* Exercise
Copy each line of the records that includes "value".

________________________

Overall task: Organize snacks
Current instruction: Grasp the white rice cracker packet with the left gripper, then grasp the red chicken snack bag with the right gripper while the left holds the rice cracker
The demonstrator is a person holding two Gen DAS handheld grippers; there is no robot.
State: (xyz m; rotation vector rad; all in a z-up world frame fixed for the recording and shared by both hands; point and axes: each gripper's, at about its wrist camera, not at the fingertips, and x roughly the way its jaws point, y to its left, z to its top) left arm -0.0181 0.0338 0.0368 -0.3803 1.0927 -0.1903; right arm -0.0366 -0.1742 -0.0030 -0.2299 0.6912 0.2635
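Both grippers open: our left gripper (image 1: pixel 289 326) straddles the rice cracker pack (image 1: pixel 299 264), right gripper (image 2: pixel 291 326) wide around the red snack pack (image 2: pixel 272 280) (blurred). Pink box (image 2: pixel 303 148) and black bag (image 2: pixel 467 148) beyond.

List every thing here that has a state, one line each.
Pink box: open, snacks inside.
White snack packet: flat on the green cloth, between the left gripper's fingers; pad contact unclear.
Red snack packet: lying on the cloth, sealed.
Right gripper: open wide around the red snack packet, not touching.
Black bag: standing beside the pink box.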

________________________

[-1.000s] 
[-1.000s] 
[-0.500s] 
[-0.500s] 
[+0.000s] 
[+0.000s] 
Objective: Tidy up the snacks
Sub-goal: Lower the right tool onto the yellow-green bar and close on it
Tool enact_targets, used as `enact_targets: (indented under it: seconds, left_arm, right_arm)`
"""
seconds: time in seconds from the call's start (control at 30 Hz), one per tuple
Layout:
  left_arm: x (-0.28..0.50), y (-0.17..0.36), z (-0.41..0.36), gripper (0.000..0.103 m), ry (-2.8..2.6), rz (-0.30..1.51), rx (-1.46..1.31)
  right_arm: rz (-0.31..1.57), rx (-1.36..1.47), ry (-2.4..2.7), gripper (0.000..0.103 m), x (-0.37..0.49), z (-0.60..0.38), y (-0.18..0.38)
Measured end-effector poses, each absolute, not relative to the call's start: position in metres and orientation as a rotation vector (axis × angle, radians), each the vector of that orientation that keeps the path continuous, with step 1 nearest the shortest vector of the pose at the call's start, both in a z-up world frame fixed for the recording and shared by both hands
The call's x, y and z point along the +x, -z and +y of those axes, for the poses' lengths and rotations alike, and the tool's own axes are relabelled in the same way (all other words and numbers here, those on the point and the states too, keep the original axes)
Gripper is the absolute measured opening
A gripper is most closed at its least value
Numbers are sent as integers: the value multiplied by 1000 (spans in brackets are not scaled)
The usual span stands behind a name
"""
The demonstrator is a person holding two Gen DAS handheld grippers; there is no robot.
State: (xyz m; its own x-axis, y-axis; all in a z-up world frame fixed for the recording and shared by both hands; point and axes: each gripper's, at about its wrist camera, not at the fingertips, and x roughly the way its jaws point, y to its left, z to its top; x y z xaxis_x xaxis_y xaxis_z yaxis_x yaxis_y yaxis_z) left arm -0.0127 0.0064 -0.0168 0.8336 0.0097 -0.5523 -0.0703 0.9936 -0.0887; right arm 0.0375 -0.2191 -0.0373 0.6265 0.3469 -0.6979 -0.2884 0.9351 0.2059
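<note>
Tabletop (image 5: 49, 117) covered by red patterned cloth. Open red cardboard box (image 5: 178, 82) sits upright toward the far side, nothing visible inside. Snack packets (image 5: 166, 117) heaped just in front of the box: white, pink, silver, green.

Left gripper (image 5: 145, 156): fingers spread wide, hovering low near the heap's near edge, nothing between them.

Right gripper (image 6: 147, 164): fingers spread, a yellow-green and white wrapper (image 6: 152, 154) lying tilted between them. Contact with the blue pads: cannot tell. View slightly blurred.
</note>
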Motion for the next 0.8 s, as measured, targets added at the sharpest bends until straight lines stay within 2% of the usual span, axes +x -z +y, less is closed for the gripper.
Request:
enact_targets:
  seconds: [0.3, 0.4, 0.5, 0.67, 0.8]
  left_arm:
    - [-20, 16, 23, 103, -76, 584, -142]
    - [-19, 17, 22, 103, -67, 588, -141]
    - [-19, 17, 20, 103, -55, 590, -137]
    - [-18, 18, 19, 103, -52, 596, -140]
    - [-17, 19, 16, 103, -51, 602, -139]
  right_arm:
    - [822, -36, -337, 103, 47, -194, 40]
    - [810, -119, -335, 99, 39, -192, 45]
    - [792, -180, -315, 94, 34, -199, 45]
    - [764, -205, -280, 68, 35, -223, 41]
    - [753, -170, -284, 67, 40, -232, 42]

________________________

* Response
A gripper is most closed at its least value
Numbers are sent as integers: the value multiplied by 1000 (spans in brackets are not scaled)

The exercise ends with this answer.